1. we send the email via SES, and because we've set up IP4 as our address and dns record types, plus private names, plus vpc, etc., we get one of 23.251.226.5, 23.251.226.6, 23.251.226.7 (the actual VPC endpoint IPs for our region right now)
2. the destination email processing has to be able to bounce emails (and maybe forward), so will have SES access (possibly with private DNS names enabled), so when performing reverse DNS (possibly with IP4 as endpoint and dns record types), gets the *.email-smtp.<region>(.vpce)?.amazonaws.com reverse lookup result, failing with our previous include:amazonses.com config
3. The failure is counted as being spf domain related on the reverse lookup of the IP, because it doesn't match any of our include: directives, and goes into a database or queue somewhere (with the email dropped as a hard fail, due to our spf config)
4. when the dmarc daily report is run, it is being run in a batch process outside of their email server, so when performing reverse dns lookup, without access to the VPC SES endpoint (but probably with access to the server's ability to send via it's internal API, or batch process pickup, etc.), it gets *.smtp-out.amazonses.com, which then passes in the later line
5. we get confusing reports, because things are being run in different contexts
How can we fix AWS SES email sending without leaving gaping security holes, unless / until someone upstream notices?

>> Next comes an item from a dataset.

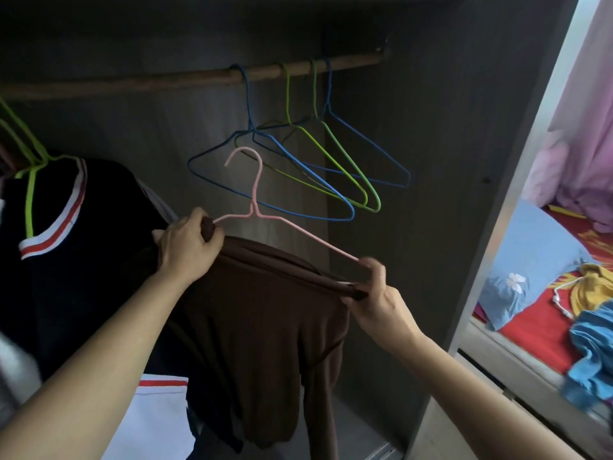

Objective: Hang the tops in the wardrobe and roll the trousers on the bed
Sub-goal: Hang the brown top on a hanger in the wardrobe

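Note:
A brown top [265, 327] hangs between my hands inside the open wardrobe. My left hand [187, 242] grips its left shoulder together with the left end of a pink wire hanger [255, 197]. My right hand [376, 283] pinches the right shoulder of the top at the hanger's other end. The hanger's hook points up, below the wooden rail [185, 79] and not on it. A black top with red and white trim [66, 227] hangs at the left on a green hanger [31, 151].
Several empty blue and green wire hangers [298, 167] hang on the rail at the right. The wardrobe's side panel [464, 194] stands to the right. Beyond it lies the bed [547, 333] with a blue pillow [530, 260], a yellow garment [593, 287] and blue clothes [593, 353].

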Tool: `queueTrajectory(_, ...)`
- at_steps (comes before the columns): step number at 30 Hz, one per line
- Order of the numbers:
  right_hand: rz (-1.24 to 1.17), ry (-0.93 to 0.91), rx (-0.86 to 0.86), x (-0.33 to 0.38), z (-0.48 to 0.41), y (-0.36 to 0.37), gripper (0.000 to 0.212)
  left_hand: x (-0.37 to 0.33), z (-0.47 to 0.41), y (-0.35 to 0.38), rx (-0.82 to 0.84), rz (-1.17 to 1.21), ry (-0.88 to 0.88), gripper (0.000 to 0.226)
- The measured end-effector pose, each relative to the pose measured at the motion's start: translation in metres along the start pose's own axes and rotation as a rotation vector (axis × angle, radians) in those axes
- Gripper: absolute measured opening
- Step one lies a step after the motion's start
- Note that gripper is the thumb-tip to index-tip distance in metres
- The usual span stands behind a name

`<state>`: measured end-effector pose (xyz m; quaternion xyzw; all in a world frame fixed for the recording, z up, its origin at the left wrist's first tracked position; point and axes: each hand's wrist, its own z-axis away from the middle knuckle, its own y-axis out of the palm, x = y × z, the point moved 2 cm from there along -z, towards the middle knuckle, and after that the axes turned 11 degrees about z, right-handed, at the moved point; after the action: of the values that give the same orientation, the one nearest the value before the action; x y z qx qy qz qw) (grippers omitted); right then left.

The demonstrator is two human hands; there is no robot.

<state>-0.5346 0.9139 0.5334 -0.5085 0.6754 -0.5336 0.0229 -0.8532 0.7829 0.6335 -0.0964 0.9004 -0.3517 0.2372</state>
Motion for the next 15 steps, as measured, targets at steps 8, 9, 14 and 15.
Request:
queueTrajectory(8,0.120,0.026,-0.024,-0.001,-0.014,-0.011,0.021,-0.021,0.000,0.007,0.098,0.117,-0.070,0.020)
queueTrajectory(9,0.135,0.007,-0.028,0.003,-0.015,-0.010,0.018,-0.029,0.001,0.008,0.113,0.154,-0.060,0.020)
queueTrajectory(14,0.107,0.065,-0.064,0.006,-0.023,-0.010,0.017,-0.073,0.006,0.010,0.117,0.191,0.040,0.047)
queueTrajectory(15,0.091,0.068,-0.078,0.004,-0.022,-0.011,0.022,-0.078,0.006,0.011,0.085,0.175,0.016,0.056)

Make sure you've got all of these includes in your spf record, for every region you need to send email from:
include:amazonses.com
include:email-smtp.<region>.amazonaws.com
include:email-smtp.<region>.vpce.amazonaws.com
So yeah, Amazon's current default recommended config for sending via SES can sometimes fail if the destination email server is running inside the same AWS region as you are, with some super common configs. I don't know if IP6 solves the problem, as it's a reverse dns problem, and the reverse dns servers probably auto-generate names, but someone else can write that blog post.

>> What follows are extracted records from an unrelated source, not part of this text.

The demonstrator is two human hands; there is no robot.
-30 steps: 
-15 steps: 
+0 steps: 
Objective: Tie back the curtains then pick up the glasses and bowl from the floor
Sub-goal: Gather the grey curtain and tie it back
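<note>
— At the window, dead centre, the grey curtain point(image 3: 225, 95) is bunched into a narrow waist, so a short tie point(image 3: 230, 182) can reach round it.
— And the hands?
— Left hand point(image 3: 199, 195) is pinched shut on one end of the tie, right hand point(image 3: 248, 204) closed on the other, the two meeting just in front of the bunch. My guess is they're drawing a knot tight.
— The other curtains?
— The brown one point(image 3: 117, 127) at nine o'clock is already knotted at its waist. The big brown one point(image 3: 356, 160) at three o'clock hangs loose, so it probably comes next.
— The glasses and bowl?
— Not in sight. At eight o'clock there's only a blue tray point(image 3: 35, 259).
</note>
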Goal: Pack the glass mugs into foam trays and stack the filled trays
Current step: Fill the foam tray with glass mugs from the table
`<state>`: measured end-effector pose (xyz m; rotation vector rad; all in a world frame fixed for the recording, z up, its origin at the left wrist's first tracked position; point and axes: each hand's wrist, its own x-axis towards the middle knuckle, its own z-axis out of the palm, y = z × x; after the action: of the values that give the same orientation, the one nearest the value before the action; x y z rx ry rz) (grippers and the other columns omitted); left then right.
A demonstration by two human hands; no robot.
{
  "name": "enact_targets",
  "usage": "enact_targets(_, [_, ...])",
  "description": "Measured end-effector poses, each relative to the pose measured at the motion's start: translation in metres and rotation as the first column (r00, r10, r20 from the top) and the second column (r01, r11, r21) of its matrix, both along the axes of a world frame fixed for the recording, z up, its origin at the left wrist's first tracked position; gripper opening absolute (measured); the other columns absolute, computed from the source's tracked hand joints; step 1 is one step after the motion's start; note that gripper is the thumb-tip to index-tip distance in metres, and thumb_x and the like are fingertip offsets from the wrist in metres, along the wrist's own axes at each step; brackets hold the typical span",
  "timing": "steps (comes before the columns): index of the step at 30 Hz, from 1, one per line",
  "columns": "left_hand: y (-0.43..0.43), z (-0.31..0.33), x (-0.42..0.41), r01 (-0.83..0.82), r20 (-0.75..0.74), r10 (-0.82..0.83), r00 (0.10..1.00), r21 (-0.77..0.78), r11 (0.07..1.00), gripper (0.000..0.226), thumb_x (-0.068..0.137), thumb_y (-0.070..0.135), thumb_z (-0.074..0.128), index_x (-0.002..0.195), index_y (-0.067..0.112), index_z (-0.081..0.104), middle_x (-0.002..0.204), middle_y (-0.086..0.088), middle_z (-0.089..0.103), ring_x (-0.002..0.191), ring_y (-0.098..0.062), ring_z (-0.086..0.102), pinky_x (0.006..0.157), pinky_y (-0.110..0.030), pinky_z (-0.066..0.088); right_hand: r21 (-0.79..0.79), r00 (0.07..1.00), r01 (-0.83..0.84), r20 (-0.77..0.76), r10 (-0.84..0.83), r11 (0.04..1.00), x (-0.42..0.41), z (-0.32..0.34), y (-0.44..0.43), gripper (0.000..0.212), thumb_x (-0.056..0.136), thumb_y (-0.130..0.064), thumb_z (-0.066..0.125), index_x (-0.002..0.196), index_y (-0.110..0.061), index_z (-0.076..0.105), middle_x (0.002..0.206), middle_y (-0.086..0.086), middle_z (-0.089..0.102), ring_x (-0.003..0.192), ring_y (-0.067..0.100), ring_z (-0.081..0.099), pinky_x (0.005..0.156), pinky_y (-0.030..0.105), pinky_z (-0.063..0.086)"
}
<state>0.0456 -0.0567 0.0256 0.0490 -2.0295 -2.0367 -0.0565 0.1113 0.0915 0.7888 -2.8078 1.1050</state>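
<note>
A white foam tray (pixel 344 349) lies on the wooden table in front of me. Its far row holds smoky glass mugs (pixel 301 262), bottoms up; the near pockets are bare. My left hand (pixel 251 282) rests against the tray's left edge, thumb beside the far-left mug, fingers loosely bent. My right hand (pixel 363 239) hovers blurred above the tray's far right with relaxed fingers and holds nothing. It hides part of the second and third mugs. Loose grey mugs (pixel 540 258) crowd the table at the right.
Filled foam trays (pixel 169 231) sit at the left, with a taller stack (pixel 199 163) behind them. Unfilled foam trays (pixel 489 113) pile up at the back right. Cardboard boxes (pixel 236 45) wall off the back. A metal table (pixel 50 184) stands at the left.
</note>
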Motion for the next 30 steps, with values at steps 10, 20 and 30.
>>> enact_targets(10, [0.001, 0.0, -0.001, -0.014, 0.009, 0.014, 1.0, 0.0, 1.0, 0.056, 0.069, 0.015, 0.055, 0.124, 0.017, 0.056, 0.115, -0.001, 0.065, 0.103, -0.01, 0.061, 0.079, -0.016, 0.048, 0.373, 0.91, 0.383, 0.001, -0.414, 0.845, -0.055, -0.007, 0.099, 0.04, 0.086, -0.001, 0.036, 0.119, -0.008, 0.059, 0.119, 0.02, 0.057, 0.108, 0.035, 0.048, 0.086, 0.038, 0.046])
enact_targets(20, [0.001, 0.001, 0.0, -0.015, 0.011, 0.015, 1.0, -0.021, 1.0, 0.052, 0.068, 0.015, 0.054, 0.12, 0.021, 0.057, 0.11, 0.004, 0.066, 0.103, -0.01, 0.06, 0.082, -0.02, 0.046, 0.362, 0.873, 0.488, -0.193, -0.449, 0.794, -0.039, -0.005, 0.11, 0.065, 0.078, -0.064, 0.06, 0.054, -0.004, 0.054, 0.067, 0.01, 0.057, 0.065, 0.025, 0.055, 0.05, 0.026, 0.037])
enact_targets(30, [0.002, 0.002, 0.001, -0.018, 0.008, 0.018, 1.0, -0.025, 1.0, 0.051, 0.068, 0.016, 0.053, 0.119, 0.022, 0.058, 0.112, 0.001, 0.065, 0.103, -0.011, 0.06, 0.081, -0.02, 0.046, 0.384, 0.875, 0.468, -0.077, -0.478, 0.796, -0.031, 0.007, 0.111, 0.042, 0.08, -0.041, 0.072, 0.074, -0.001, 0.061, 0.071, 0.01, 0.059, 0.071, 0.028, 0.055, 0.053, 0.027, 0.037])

Are you getting SPF fails from specific AWS SES IP addresses? Hopefully not after adding all of the relevant regions to your SPF config.
Do I NEED to Do This?
I'm doing this because I care about delivering emails to my paying customers, despite reverse dns configs being annoyingly weird inside of AWS regions, especially when you happen to be sending email to and from the same AWS region.
I would really prefer if AWS reverse dns was spewing something like *.email-smtp.<region>.amazonses.com or *.email-smtp.<region>.vpce.amazonses.com instead, so it could match the original include: directive, but I wouldn't even know where to start bothering AWS folks to make that happen. I mean, there should have been a reason to use the amazonaws.com domain and not the amazonses.com domain, right?

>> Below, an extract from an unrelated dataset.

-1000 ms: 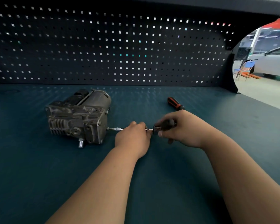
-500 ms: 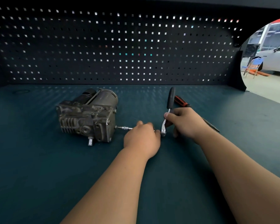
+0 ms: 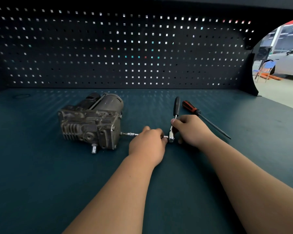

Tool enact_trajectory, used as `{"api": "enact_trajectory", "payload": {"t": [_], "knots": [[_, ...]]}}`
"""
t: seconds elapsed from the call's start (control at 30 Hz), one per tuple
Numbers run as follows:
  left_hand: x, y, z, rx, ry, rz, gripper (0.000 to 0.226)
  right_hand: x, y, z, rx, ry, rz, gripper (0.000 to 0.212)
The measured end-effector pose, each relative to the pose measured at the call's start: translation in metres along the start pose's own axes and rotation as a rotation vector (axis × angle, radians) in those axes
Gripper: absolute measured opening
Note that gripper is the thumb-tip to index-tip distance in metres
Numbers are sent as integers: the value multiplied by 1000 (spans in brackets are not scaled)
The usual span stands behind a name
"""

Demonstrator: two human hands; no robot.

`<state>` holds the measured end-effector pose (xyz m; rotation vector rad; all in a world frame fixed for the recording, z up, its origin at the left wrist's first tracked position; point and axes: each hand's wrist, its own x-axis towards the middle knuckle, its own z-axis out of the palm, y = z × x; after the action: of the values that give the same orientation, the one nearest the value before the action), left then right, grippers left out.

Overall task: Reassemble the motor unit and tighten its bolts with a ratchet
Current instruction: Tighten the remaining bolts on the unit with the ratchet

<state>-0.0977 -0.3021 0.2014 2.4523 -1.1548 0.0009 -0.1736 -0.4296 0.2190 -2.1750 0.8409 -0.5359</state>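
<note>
The grey metal motor unit (image 3: 91,122) lies on the dark teal bench, left of centre. A chrome extension bar (image 3: 130,134) runs from its right face toward my hands. My left hand (image 3: 148,144) wraps round the bar's middle and hides most of it. The ratchet (image 3: 175,115) sits on the bar's right end, its black handle pointing away from me. My right hand (image 3: 191,129) grips the ratchet near its head, thumb on the shaft.
A red-and-black screwdriver (image 3: 203,118) lies on the bench (image 3: 41,174) just behind my right hand, tip pointing right. A black pegboard (image 3: 118,48) closes the back. The bench's right edge (image 3: 281,105) opens onto a workshop floor.
My right hand swung the ratchet handle from lying under my palm to pointing away from me. The camera view shifted slightly; my left hand stayed on the bar.
</note>
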Motion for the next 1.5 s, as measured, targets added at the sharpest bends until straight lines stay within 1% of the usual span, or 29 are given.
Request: {"api": "enact_trajectory", "payload": {"t": [0.13, 0.17, 0.27, 0.33, 0.37, 0.43, 0.53, 0.6, 0.8, 0.9, 0.97, 1.13, 1.27, 1.4, 1.5], "knots": [[1, -1, 0, 6, 7, 13, 27, -8, -3, -9, 45, 75, -122, 23], [1, -1, -1, 10, 6, 21, 28, -11, -4, -13, 43, 65, -152, 20], [2, -2, -2, 5, 7, 38, 28, -22, -5, -28, 38, -107, -248, 5], [2, -3, -3, -3, 13, 44, 27, -29, -5, -34, -35, -201, -302, 9], [2, -2, -3, -1, 15, 45, 27, -31, -6, -35, -64, -217, -316, 12], [2, -1, -3, 13, 14, 44, 27, -32, -7, -35, -60, -207, -323, 12], [1, 0, -2, 37, 11, 40, 28, -28, -7, -32, 0, -136, -296, 6], [0, 0, -1, 43, 12, 44, 30, -25, -6, -29, 28, -81, -270, 6], [-1, 1, 0, 70, 11, 35, 32, -7, -1, -12, 133, 32, -107, 26], [0, 1, 2, 67, 8, 33, 31, 5, 2, 0, 89, 25, 13, 35], [1, 1, 2, 75, 3, 35, 30, 10, 3, 4, 51, 15, 61, 38], [3, 0, 2, 110, -6, 51, 30, 12, 4, 4, 9, 0, 69, 41], [5, -2, 2, 129, -14, 69, 32, 6, 1, 5, 48, 19, -3, 37], [8, -5, 1, 122, -11, 90, 30, -1, -3, 0, 50, 152, -160, 28], [11, -6, 0, 122, -39, 100, 31, -11, -8, -13, 46, 108, -276, 18]]}}
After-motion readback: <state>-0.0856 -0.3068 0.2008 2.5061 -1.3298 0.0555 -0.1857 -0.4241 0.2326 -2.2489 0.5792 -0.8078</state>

For service providers utilizing AWS SES and VPCs just realizing they are blocking / rejecting spf for emails coming in like this? Goodness. I don't know. At this moment, I'm glad I'm not running an email service provider. A lot of emails not being delivered, a lot of emails being marked as spam, every company emailing yours in common AWS regions with common configs having the same issue? Oof. That's really tough, especially because I'm not running your services.
I'm glad I found a workaround, and I'm glad that email should be deliverable consistently now for me, and anyone who finds this.
PROTIP: when including relevant email records for SPF, you can skip the MX record unless you want to receive email with AWS as well. I've seen more than a few people bork their incoming email configs by including the MX record (which arguably shouldn't even be there, but that's a different conversation).